What You’ll Learn in This Episode
  1. Why calling your ex a narcissist can backfire legally and emotionally
  2. The difference between traits vs. a true clinical diagnosis (and why it rarely shows up in court)
  3. What judges care about most in custody cases: co-parenting and facilitating the other parent’s relationship
  4. How to build a case using patterns, timelines, and evidence
  5. Why social media is forever (even if you delete it)
  6. How co-parenting apps like OurFamilyWizard can protect you and create documentation
  7. “Chess, not checkers”: how to stop reacting and start controlling your side of the street
  8. Why custody evaluations can go sideways when you show up with labels instead of facts

Key Takeaways (AKA: The stuff that saves you money and sanity)1) Labels feel good. Evidence wins cases.

Courts don’t decide custody based on “he’s a narcissist.” They decide based on what happened, how often, and how it impacts the children.

2) Your credibility is everything.

If you sound like you’re diagnosing your ex, you may unintentionally look like the unstable one — especially in high-stakes settings like custody evaluations.

3) Social media can cost you custody time and settlement leverage.
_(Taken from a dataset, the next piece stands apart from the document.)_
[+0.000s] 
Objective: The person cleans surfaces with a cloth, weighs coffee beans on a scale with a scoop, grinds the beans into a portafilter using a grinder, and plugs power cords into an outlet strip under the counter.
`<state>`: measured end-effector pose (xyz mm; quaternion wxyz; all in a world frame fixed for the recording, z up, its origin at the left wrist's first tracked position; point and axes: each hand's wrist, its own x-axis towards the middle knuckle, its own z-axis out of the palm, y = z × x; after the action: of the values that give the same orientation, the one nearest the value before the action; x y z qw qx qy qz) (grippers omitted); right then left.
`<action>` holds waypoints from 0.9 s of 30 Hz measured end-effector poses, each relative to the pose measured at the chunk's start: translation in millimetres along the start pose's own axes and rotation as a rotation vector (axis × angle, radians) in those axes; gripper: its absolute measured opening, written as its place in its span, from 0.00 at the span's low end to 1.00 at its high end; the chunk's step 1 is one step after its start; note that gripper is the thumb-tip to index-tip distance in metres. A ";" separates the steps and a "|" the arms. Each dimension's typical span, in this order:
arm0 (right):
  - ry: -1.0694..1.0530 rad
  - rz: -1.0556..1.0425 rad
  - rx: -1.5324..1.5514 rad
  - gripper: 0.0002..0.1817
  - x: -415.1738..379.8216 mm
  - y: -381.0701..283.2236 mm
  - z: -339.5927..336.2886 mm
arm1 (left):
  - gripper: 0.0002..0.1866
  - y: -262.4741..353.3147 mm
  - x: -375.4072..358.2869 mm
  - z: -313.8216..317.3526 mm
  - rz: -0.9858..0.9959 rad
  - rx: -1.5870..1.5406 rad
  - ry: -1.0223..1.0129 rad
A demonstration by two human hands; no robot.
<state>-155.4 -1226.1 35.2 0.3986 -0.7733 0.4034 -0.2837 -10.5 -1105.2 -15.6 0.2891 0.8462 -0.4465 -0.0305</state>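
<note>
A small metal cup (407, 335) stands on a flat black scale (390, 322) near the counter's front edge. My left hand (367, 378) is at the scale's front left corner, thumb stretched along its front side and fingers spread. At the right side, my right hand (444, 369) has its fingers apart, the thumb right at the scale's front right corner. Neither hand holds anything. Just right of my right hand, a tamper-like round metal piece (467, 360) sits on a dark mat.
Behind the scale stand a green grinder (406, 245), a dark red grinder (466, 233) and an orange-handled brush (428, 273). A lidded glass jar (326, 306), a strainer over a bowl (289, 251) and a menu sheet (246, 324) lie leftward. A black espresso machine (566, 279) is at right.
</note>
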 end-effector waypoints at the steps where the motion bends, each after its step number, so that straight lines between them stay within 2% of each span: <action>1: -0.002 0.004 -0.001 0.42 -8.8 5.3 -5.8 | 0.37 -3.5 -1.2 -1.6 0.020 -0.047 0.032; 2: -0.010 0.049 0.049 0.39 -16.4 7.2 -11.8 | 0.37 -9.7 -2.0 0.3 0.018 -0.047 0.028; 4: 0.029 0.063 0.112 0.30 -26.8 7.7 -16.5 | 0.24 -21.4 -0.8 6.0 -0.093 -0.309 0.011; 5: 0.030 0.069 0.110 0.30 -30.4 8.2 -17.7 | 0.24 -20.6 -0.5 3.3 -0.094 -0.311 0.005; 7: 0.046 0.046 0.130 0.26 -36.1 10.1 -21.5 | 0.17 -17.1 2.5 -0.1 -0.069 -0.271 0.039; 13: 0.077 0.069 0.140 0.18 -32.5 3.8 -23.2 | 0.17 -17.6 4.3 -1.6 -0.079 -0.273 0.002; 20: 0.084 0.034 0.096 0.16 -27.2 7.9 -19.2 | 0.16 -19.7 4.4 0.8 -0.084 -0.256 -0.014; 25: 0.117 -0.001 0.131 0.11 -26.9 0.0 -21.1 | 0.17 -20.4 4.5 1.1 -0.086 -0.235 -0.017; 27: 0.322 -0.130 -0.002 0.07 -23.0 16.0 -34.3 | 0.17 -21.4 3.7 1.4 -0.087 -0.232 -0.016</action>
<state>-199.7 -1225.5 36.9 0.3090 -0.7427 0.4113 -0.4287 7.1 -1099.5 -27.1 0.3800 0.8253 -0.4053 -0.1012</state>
Posting, reposting, liking, or commenting on “narcissist” content can be used against you. Even deleted posts can come back via screenshots.

4) Boundaries are strategy — not weakness.

Tools like OurFamilyWizard don’t mean you failed. They mean you’re building guardrails and a paper trail.

5) Power is preparation.

When you’re organized, strategic, and documenting the right things, you get your power back.

Action Steps (Do this after you finish the episode)
  1. Drop the label. Keep the facts.
  2. Replace “He’s a narcissist” with: “He missed 7 pickups in 30 days.”
  3. Build a timeline.
  4. Dates, times, missed exchanges, late pickups, medical info withheld, school info excluded.